I want to configure Akamai to exclude any important URLs that should never be cached (i.e., don't want to serve cached login/admin pages). Is there a compilation, or general recommendation, of all important URLs that should never be cached? Here's what I've got so far:

  • /wp-* (This would prevent wp-includes/admins/etc)
  • /xmlrpc.php
  • Any URL with with ?preview=true so that editors can preview

Edit: Additional info below

We are using Akamai edge cache, which is full site caching. Basically, Akamai acts as a reverse proxy server. Our DNS is pointing at Akamai, visitors hit Akamai directly. Akamai only hits us to update pages when TTL expires, or when a page is requested that isn't already cached.

We have the ability to exclude parts of the site from being fully cached, for example URLs matching wp-*, or any urls with the query string preview=true. Exclusions do allow cookies to be passed through; POST requests are also allowed.
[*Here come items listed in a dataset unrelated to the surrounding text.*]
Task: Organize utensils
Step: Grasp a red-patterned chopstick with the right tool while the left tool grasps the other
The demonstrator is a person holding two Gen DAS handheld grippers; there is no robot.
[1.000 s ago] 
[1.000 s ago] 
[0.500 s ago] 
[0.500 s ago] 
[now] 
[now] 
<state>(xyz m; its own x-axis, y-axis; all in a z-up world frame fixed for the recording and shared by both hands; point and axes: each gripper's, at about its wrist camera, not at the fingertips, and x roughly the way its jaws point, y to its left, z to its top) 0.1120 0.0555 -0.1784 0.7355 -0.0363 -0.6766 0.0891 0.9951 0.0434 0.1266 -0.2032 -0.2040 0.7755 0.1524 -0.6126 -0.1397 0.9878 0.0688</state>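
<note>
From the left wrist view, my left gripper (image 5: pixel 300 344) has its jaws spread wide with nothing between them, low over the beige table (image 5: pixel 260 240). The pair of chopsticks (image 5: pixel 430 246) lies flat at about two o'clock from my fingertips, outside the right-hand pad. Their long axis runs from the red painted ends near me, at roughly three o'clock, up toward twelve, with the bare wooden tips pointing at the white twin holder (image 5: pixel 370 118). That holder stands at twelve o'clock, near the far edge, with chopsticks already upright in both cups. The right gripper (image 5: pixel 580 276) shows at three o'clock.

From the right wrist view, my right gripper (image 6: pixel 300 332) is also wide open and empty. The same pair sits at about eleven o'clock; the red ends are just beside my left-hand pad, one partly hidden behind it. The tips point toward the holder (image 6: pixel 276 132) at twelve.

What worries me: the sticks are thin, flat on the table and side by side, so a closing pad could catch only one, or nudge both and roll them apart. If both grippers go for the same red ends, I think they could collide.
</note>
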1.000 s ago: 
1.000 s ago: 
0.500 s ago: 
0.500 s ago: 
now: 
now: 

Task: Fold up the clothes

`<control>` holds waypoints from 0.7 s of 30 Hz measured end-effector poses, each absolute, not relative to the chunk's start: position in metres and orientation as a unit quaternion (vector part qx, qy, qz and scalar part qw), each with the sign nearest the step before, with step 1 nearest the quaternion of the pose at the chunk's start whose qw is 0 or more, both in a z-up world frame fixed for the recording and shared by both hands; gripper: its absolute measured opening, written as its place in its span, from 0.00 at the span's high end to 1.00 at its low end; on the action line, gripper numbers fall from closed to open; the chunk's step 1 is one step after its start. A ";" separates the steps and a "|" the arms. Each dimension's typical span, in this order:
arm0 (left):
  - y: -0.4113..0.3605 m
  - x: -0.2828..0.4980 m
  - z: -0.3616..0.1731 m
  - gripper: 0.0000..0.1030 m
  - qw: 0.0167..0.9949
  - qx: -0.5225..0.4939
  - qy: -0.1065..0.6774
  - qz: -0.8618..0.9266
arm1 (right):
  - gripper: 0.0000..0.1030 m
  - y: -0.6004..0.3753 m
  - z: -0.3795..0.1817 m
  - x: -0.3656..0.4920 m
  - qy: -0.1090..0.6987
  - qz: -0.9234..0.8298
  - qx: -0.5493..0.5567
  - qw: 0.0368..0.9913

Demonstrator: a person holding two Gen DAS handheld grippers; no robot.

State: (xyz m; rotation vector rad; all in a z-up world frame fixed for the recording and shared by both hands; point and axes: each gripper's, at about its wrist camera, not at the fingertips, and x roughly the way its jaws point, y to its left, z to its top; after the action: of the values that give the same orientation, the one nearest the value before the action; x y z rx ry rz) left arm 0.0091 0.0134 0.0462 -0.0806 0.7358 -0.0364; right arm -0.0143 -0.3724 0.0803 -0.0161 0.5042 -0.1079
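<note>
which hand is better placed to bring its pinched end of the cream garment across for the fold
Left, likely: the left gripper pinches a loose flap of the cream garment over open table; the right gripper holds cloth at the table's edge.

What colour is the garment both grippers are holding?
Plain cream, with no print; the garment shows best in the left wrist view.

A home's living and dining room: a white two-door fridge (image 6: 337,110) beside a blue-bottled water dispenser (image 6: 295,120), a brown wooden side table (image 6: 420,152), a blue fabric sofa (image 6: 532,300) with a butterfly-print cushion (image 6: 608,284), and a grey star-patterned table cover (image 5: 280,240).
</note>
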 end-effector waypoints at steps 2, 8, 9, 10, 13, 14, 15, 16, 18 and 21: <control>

With this additional info, the original question still remains -- what WP-specific URLs/paths/etc need to be excluded from the full-site caching to prevent things from breaking? E.g., previews obviously need to be dynamic by nature, so I've excluded that by allowing preview=true query string. What else do I need to exclude? Is anything matching wp-* good enough, or are other things missing, i.e. /xmlrpc.php?

I hope things brings some additional context to the original question.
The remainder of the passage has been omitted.